The latest Disney Marvel Studios film “Black Panther” proved to be the box-office smash everyone predicted, opening with a record-breaking $241.9 million domestically during the four-day holiday weekend, Feb. 16-19. That includes $40.16 million on President’s Day, Feb. 19, eclipsing 2016’s “Star Wars: The Force Awakens” for the biggest Monday in box office history.
The film’s total swells to $426.6 million when you include its openings in international markets on Feb. 13. That total does not include China, the second biggest movie market in the world, where the film opens March 9. “Black Panther” had not yet opened in Japan and Russia.
Among those able to bask in the reaction to and success of “Black Panther” are the visual effects artists from Exceptional Minds Studio, located in Sherman Oaks. It is the only visual effects and animation studio staffed entirely by professionals on the autism spectrum.
The studio is part of a digital arts academy that teaches and develops young adults with autism for careers in film post-production, visual effects and animation. It is supported by, instructed by, and run by professionals who have worked in animation and post-production for entertainment companies like Disney, Nickelodeon, ABC, Warner Bros., and the Cartoon Network.
“Our students, graduates and working artists are at different levels of the autistic spectrum,” said Dee McVicker, spokeswoman for Exceptional Minds. “I would say that more of them are on the higher end. But there is one artist who’s been in the studio here (at the school) for four years who is not high-functioning.”
The studio’s artists provide what is known as “visual cleanup” for feature films. That includes tracker marker removal, split screen, green screen keying, and rotoscoping for compositing as well as end title credit work and animation.

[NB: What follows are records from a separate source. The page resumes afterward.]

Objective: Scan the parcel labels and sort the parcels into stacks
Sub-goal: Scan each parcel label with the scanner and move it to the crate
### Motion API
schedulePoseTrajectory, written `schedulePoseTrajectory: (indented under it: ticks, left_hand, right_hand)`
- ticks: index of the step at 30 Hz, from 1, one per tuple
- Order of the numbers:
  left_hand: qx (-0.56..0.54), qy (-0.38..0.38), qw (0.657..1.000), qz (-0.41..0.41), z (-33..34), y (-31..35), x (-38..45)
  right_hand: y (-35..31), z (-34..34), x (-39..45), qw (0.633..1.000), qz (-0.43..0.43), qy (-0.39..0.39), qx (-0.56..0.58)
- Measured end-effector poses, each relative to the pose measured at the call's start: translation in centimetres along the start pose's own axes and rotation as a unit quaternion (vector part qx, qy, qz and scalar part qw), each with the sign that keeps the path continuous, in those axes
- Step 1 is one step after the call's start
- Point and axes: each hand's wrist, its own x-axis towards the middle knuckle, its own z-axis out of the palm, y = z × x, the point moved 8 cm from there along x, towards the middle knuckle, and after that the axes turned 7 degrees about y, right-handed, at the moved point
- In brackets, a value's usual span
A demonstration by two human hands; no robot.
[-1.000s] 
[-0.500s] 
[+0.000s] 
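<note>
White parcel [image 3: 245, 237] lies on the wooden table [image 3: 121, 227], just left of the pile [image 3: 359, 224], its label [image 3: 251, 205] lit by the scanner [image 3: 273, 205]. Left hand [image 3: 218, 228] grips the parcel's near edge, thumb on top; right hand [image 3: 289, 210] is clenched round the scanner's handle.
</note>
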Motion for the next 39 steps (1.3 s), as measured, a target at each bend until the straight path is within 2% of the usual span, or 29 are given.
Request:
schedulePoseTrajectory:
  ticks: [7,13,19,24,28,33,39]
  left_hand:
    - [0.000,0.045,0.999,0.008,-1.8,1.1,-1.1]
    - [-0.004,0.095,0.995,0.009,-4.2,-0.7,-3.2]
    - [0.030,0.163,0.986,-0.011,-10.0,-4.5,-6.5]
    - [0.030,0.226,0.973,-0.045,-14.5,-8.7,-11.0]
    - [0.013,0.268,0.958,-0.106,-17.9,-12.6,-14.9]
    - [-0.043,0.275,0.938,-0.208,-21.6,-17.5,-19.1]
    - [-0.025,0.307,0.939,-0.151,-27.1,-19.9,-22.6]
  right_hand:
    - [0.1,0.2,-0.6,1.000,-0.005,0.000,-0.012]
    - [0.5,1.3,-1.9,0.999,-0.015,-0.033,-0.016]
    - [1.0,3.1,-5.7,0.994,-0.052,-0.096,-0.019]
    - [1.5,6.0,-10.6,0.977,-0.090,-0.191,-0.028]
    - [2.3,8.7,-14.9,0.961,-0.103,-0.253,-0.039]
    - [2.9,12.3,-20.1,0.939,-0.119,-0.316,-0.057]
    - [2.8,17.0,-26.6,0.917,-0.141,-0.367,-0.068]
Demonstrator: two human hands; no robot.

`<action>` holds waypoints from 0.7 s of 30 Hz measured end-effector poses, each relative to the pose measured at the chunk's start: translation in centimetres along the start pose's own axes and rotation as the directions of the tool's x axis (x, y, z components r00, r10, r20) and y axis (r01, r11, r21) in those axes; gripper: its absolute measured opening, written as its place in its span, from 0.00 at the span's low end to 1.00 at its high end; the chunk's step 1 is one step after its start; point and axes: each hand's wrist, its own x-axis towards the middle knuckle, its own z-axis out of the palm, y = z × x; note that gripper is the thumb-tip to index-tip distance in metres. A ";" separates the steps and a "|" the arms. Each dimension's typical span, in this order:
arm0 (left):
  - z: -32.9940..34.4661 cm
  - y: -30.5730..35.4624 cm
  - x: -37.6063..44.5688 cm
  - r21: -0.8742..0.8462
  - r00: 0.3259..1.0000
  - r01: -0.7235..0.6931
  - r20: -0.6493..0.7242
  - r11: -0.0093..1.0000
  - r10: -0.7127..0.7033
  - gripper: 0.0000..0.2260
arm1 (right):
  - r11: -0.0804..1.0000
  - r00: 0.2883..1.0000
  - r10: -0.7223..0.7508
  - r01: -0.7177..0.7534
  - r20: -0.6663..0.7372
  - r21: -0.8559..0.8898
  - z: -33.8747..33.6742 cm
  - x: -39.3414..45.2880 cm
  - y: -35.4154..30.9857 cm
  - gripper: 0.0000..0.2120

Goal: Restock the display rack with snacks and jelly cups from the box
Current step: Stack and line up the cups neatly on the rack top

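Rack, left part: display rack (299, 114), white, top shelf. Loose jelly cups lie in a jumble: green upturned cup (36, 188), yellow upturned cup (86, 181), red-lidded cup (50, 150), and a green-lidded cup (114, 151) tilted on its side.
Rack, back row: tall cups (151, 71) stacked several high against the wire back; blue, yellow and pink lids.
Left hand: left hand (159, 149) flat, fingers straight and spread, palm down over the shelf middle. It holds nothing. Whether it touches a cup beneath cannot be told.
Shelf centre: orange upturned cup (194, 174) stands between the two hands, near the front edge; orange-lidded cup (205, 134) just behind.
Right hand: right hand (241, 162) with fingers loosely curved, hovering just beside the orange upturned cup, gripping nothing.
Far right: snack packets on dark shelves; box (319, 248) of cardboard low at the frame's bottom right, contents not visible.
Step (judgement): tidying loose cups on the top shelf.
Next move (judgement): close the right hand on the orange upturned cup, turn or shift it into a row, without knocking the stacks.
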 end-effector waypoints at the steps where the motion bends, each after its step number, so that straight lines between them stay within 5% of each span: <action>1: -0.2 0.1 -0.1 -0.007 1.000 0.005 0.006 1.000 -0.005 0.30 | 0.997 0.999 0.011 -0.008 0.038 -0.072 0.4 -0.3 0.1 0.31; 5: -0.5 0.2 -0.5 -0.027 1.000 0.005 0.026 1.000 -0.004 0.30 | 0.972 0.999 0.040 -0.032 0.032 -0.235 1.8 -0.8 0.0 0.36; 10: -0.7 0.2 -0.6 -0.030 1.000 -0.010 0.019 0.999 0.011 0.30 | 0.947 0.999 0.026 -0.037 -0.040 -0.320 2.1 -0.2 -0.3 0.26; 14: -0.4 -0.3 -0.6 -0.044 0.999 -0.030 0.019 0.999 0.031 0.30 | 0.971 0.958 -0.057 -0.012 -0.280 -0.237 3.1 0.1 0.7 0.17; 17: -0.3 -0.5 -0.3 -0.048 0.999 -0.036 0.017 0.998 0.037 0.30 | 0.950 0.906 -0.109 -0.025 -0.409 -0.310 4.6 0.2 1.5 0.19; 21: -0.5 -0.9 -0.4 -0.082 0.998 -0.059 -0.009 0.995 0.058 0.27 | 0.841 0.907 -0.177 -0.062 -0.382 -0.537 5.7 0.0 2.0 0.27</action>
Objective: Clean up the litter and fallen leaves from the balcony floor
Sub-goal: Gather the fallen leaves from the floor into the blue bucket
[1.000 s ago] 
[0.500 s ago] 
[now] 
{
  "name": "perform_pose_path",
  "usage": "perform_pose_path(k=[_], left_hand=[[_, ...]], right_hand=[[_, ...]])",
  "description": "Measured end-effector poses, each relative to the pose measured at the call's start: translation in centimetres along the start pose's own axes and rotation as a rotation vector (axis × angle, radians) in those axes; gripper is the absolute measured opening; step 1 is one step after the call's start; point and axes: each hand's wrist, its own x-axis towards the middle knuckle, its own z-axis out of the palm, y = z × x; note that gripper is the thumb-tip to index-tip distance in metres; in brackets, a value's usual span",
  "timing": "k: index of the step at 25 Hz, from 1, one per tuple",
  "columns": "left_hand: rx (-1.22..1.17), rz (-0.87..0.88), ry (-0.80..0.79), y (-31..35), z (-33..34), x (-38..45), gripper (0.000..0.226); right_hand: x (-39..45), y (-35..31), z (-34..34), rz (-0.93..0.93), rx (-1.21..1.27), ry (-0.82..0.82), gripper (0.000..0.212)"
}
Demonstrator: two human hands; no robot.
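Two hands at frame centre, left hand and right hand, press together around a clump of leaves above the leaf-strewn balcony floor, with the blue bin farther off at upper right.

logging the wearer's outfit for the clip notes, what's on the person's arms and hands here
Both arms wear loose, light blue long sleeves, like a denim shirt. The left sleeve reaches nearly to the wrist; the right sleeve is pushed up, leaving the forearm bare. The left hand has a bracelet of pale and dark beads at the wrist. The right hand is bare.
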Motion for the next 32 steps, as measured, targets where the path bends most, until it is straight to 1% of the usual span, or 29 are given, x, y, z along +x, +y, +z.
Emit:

The school, a 501c3 nonprofit, was opened in 2011 by film industry parents and working professionals to help young adults with autism transition from high school into meaningful careers in the digital arts. The school is attended by young adults in their early to mid-20s.
“We go through rigorous section process,” McVicker said. “We have 10-12 students in every class and three classes — first year, second year and third year. If they gradate, they can go do work at the studio co-located on the campus or they could be hired by studios outside the program. One graduate is working at Marvel Studios.”
Since the studio opened its doors almost four years ago, Exceptional Minds artists have done visual effects and/or end title typesetting for more than 50 major motion pictures and/or television series. “Star Wars: The Last Jedi” and “The Good Doctor” are recent additions. Their work for Marvel Studios movies includes “Thor: Ragnarok,” “Guardians of the Galaxy Vol. 2,” “Doctor Strange,” “Captain America: Civil War,” “Ant-Man,” and “Avengers: Age of Ultron.”
“Black Panther” is the latest Marvel Studios movie assignment. Exceptional Minds artists Nicolas Arredondo, Andrew Dugan, Tiana Fazio, Lloyd Hackl, Eli Katz, Annie Leffe, Madeleine Petti, Tony Saturno and Mason Taylor did VFX cleanup on 40 shots (marker and object removals, roto, paint and split screen) and Exceptional Minds artist Xavier Romo put together the end title crawl.
In addition, Exceptional Minds Studio Executive Producer Susan Zwerman and Studio Coordinator Jennifer Giandalone, along with visual effects supervisors Immanuel Morris, Kenneth Au, Megan Flood and Josh Dagg, supervised both visual effects and end title credits for the movie.
McVicker notes there are thousands of people diagnosed with neurodevelopment or “autism spectrum” disorders that are graduating from schools each year and can enter the workforce. While working artists from Exceptional Minds might be “blazing trails,” this isn’t some solitary supplier of talent being funneled to Disney Marvel, although the studio has been a big supporter of the school.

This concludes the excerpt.